PROBLEM TO SOLVE:
Restate every line below word for word, but drop each picture.

SUPPLIED DATA:
◆ ◆ ◆

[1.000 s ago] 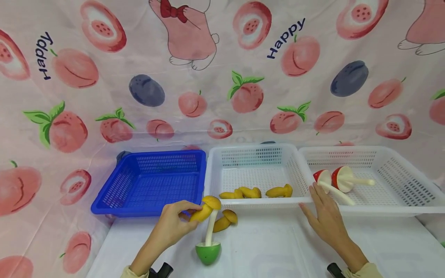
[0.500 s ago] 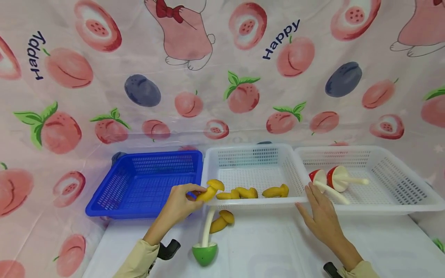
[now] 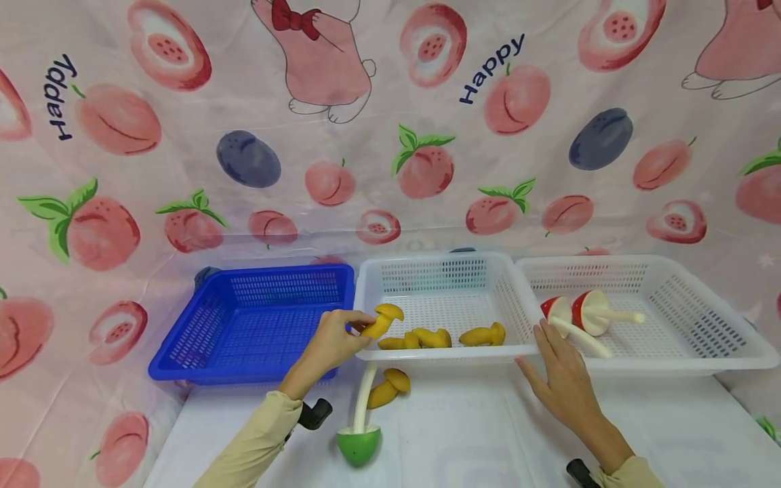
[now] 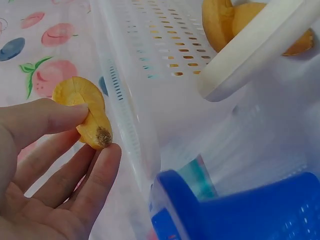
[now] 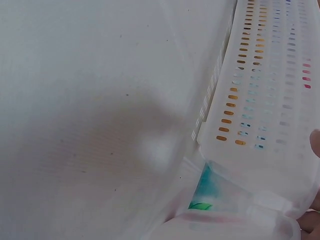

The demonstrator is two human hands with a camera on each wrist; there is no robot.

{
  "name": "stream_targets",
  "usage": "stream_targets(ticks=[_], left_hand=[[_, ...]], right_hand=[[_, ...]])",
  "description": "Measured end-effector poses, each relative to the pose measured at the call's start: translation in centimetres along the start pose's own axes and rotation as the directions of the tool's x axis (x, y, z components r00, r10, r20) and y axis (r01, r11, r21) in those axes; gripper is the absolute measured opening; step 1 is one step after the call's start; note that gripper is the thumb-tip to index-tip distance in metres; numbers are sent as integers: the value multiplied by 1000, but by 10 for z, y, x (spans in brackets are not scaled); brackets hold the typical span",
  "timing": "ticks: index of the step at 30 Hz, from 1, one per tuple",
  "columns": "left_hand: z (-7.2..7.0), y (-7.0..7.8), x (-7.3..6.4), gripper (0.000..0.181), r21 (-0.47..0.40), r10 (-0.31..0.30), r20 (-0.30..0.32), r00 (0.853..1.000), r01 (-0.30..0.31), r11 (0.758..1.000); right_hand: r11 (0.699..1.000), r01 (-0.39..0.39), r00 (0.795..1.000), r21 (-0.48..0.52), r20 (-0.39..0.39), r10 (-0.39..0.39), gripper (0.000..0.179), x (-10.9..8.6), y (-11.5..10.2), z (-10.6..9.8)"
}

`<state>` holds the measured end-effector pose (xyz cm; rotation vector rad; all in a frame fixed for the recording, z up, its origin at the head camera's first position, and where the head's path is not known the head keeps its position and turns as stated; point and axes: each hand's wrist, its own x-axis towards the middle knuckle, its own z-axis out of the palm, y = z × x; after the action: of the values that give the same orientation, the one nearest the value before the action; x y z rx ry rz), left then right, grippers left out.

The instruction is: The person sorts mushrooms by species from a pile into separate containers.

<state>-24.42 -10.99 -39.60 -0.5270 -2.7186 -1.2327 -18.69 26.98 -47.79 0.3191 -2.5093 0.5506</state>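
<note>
My left hand pinches a yellow toy mushroom between thumb and fingers, over the front left corner of the middle white basket. In the left wrist view the brown-tipped stem end of this mushroom points toward the camera. Several similar yellow mushrooms lie along the front inside that basket. My right hand rests with extended fingers at the front rims where the middle and right white baskets meet. Just past its fingertips, two red-capped mushrooms with pale stems lie in the right white basket.
A blue basket stands at the left of the row. On the white table in front, a green-capped mushroom stands cap down, its pale stem beside another yellow mushroom. A fruit-print cloth hangs behind the baskets.
My left hand has carried the yellow mushroom up and forward from in front of the baskets to over the middle basket's corner. The right hand stays at the rims.
</note>
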Motion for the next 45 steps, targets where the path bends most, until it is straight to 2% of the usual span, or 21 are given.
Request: stream_targets(ticks=[9, 15, 23, 27, 35, 40, 45], left_hand=[[20, -2, 25, 21, 21, 42, 28, 999, -42, 999], [30, -5, 39, 20, 25, 31, 73, 997, -33, 999], [45, -15, 48, 23, 24, 19, 112, 994, -22, 999], [52, -16, 52, 23, 35, 13, 144, 989, -18, 999], [53, -15, 59, 22, 134, -43, 171, 984, 20, 991], [52, -19, 61, 23, 180, -26, 193, 981, -9, 984], [55, -21, 64, 25, 211, -37, 190, 981, -4, 978]], right_hand=[[1000, 2, 1000, 5, -17, -2, 71, -1, 4, -3], [1000, -3, 1000, 3, -20, 3, 73, -2, 4, -3], [1000, 4, 1000, -12, -7, -5, 77, -1, 3, -3], [1000, 14, 1000, -26, -17, -14, 79, -1, 3, -4], [1000, 4, 1000, -26, -4, -4, 80, 1, 0, -2], [999, -1, 1000, -37, 1, 1, 81, 1, -1, 0], [999, 1, 1000, -46, -5, -2, 81, 1, 0, 0]])
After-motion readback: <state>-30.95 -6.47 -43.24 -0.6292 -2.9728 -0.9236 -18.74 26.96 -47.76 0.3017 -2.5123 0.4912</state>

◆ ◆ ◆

ANSWER AREA:
[1.000 s ago] 
[0.500 s ago] 
[now] 
[now] 
[now] 

The demonstrator is two human hands with a camera on each wrist; there is no robot.

{
  "name": "stream_targets",
  "usage": "stream_targets(ticks=[_], left_hand=[[_, ...]], right_hand=[[_, ...]])",
  "description": "Measured end-effector poses, each relative to the pose measured at the call's start: translation in centimetres along the start pose's own axes and rotation as the directions of the tool's x axis (x, y, z components r00, r10, r20) and y axis (r01, r11, r21) in those axes; gripper is the absolute measured opening; step 1 is one step after the call's start; note that gripper is the thumb-tip to index-tip distance in metres; numbers are sent as integers: the value multiplied by 1000, but by 10 for z, y, x (spans in brackets are not scaled); brackets hold the typical span",
  "timing": "ticks: index of the step at 30 Hz, from 1, one per tuple",
  "columns": "left_hand: z (-7.2..7.0), y (-7.0..7.8), x (-7.3..6.4), gripper (0.000..0.181), r21 (-0.47..0.40), r10 (-0.31..0.30), r20 (-0.30..0.32), r00 (0.853..1.000), r01 (-0.30..0.31), r11 (0.758..1.000); right_hand: r11 (0.699..1.000), r01 (-0.39..0.39), r00 (0.795..1.000), r21 (-0.48..0.52), r20 (-0.39..0.39), r10 (-0.39..0.39), gripper (0.000..0.179), x (-10.9..8.6), y (-11.5..10.2), z (-10.6..9.8)"
}

`<state>` holds the measured end-effector pose (xyz cm; rotation vector rad; all in a frame fixed for the recording, z up, its origin at the head camera's first position, and where the head's path is not known the head keeps its position and turns as stated; point and axes: each hand's wrist, its own x-axis towards the middle knuckle, its own z-axis out of the palm, y = z × x; after the action: of the values that give the same orientation, the one nearest the value before the action; x y z rx ry rz), left then right, grippers left out.

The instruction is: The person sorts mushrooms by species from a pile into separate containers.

<state>-24.42 -10.99 -39.60 -0.5270 -2.7186 -1.2327 -18.69 26.98 -47.79 0.3191 -2.5093 0.5506</state>
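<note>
My left hand pinches a yellow toy mushroom between thumb and fingers, over the front left corner of the middle white basket. In the left wrist view the brown-tipped stem end of this mushroom points toward the camera. Several similar yellow mushrooms lie along the front inside that basket. My right hand rests with extended fingers at the front rims where the middle and right white baskets meet. Just past its fingertips, two red-capped mushrooms with pale stems lie in the right white basket.
A blue basket stands at the left of the row. On the white table in front, a green-capped mushroom stands cap down, its pale stem beside another yellow mushroom. A fruit-print cloth hangs behind the baskets.
My left hand has carried the yellow mushroom up and forward from in front of the baskets to over the middle basket's corner. The right hand stays at the rims.
</note>
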Motion for the next 45 steps, targets where the path bends most, until it is straight to 2% of the usual span, or 21 are given.
Request: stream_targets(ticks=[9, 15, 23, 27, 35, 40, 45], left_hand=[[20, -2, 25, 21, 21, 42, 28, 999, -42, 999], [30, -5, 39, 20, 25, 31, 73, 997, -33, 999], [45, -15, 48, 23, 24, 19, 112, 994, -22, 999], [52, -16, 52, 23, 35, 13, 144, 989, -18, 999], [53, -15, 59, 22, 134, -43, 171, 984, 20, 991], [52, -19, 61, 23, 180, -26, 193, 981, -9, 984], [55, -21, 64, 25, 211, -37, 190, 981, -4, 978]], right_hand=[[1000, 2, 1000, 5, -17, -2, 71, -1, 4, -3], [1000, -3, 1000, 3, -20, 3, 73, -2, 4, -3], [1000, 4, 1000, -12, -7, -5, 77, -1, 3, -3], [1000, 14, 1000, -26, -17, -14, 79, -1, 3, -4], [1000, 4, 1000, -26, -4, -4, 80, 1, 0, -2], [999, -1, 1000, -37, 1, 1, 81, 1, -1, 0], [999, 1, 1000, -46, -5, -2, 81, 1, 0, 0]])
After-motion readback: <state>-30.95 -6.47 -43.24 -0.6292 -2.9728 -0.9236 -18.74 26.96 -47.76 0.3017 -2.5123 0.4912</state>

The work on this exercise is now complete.